• [GOAL OF THE EXERCISE] Using the word "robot" as the filter, copy each matching line from the records.

PROVIDED DATA Block Start

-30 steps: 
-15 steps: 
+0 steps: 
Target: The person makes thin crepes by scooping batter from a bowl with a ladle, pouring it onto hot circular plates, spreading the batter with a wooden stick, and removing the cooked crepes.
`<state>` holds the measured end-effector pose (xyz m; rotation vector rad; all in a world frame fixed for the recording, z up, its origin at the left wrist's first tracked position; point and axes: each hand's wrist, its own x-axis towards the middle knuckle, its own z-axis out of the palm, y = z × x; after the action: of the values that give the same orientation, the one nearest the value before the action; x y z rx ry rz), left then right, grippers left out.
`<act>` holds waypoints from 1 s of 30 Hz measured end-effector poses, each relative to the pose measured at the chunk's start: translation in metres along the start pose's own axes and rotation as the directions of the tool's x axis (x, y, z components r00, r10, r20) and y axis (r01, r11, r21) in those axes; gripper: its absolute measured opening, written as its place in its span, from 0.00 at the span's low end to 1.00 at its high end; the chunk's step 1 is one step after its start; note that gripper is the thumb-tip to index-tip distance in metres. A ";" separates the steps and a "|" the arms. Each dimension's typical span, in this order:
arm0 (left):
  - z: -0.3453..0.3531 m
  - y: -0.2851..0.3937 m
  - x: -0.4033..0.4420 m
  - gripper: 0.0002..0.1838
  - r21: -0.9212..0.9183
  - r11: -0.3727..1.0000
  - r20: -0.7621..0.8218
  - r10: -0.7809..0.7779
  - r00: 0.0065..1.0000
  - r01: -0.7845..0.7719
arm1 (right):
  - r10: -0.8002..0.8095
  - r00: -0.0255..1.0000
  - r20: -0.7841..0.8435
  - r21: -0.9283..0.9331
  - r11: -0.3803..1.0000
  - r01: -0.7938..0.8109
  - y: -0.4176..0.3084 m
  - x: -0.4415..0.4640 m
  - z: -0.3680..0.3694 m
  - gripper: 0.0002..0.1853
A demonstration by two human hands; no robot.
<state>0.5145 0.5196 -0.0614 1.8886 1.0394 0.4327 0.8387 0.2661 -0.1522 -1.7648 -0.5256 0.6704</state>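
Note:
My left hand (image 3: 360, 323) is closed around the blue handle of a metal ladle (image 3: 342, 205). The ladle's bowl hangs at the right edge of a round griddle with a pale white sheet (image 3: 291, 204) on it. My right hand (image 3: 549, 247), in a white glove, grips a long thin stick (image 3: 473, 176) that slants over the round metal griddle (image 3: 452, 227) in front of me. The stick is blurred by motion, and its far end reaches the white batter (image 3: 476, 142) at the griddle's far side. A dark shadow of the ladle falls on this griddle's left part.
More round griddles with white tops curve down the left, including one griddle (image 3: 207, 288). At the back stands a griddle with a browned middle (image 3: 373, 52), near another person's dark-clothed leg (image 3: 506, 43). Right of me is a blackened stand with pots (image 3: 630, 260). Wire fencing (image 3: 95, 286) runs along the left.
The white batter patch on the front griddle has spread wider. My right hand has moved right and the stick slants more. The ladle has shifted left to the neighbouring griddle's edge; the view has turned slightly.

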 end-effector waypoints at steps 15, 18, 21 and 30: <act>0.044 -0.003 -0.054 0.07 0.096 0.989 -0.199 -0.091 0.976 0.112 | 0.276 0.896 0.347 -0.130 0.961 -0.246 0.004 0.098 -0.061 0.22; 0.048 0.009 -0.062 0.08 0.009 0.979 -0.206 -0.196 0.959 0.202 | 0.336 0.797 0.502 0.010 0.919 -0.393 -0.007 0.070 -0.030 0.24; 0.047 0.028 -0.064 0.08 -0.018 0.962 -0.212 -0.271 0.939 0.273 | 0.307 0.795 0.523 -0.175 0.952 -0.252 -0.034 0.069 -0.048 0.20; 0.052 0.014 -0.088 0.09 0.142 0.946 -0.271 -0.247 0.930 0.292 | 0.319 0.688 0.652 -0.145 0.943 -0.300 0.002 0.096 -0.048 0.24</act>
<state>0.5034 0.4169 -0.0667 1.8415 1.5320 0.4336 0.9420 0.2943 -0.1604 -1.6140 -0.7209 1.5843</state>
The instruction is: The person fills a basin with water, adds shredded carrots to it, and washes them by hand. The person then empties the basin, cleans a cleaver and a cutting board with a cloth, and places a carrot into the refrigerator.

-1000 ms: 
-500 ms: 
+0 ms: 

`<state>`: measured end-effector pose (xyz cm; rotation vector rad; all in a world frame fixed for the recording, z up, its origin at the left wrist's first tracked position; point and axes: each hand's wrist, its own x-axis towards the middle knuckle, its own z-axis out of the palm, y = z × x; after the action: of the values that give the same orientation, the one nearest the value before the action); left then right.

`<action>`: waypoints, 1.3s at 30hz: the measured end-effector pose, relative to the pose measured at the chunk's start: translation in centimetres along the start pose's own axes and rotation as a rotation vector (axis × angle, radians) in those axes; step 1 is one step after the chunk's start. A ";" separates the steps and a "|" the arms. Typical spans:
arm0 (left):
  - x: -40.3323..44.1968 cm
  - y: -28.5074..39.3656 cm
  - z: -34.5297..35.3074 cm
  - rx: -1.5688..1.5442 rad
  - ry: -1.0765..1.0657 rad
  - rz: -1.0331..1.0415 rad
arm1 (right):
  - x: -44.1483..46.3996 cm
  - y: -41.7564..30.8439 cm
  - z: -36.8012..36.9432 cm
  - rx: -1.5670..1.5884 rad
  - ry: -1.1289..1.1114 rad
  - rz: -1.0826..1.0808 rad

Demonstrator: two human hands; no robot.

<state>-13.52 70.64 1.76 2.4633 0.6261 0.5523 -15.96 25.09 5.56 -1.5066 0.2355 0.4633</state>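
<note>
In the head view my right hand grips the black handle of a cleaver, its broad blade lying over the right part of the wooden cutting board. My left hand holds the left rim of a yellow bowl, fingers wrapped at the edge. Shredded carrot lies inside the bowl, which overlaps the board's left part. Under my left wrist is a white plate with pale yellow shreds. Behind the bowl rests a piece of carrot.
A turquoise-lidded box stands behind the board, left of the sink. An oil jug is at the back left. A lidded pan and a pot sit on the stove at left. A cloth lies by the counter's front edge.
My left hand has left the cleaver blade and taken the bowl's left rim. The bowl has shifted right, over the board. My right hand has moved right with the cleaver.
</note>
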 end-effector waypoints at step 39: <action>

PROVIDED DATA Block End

• [REPLY TO THE TASK]
A demonstration by two human hands; no robot.
Demonstrator: two human hands; no robot.

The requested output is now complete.